Dopo il caso clamoroso di un cittadino bengalese, che picchiava e maltrattava la moglie, assolto in base al fatto di provenire da una cultura diversa dalla nostra, sotto i riflettori di una imbarazzante giustizia double face finisce la vicenda di tre bambine rom – all’epoca tutte minori di 10 anni – “educate” a calci, schiaffi e pestate con vari oggetti dai suoi genitori.

Quest’ultimi, in particolare, dopo aver subìto per tale motivo dal Tribunale di Torino una condanna in primo grado a due anni e sei mesi di reclusione, sono stati assolti in Appello con una motivazione assai simile a quella summenzionata. In estrema sintesi, la Corte, pur riconoscendo in pieno i gravi comportamenti dei due soggetti, ha stabilito che nel contesto violento di un campo rom i loro “metodi” rappresentavano “l’unico strumento disponibile per garantire ordine e disciplina in seno alla famiglia e/o nei rapporti tra le bambine”.

Altrettanto singolare il parere di un neuropsichiatra infantile ascoltato dai giudici, il quale ha sostenuto che “il clima di violenza mi sembrava accettato come un dato di fatto, ma sono bambini che vivevano in un campo rom, dove la violenza è un connotato.” “Quanto alle percosse inflitte – ha scritto il presidente della Corte d’Appello, Carlo Gnocchi -, le peculiari condizioni del contesto familiare fanno insorgere notevoli dubbi sulla coscienza e la volontà di sottoporre le figlie a qualsivoglia forma di maltrattamento rilevante agli effetti dell’articolo 572 del codice penale.” Il che, tradotto nella lingua dei comuni mortali, significa che, vivendo una condizione che i più considererebbero subumana, per questa gente tutto questo rientra nella piena normalità.

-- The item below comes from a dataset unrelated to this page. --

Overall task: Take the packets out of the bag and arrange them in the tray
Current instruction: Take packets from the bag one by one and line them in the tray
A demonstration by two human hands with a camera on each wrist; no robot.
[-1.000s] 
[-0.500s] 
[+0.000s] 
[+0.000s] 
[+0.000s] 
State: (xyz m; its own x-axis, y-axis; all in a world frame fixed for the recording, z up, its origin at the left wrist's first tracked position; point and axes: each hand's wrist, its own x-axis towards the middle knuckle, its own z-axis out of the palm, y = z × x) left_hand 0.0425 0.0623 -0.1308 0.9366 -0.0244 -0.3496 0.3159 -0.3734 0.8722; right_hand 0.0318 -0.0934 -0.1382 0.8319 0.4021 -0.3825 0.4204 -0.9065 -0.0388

Tant’è che, sempre secondo quanto riportato dalla sentenza, “un simile assunto si rivela in qualche modo corroborato dalle attenzioni e dalle manifestazioni di affetto di cui si dimostrano capaci nei confronti delle figlie gli imputati, i quali, pertanto, sapevano assumere (e assumevano) anche quel ruolo di amorevoli genitori che, in quanto tale, non appare compatibile con la consapevolezza e l’intenzione di sottoporre le proprie figlie ad un regime di vessazione e di sofferenza morale.”

Insomma, dal momento che la loro cultura è differente, anche i più zelanti sostenitori di quel banale principio secondo cui la legge dovrebbe (in questo caso il condizionale è d’obbligo) essere uguale per tutti debbono inchinarsi di fronte a cotanta giustizia. Una giustizia che, vorrei sommessamente segnalare, spesso e volentieri strappa letteralmente i figli a tanti genitori sulla base di tutta una serie di criteri formali, come igiene, ordine e pulizia, i quali nel contesto summenzionato non esistono in alcun modo.

A questo punto possiamo anche aspettarci la totale depenalizzazione dei furti e degli scippi che qualche “rara” volta caratterizzano le citate comunità itineranti. Anche in questi “sporadici” casi, trattandosi di una distinzione culturale, è assai probabile che manchi assolutamente la coscienza di adottare una condotta criminale. La tolleranza prima di tutto.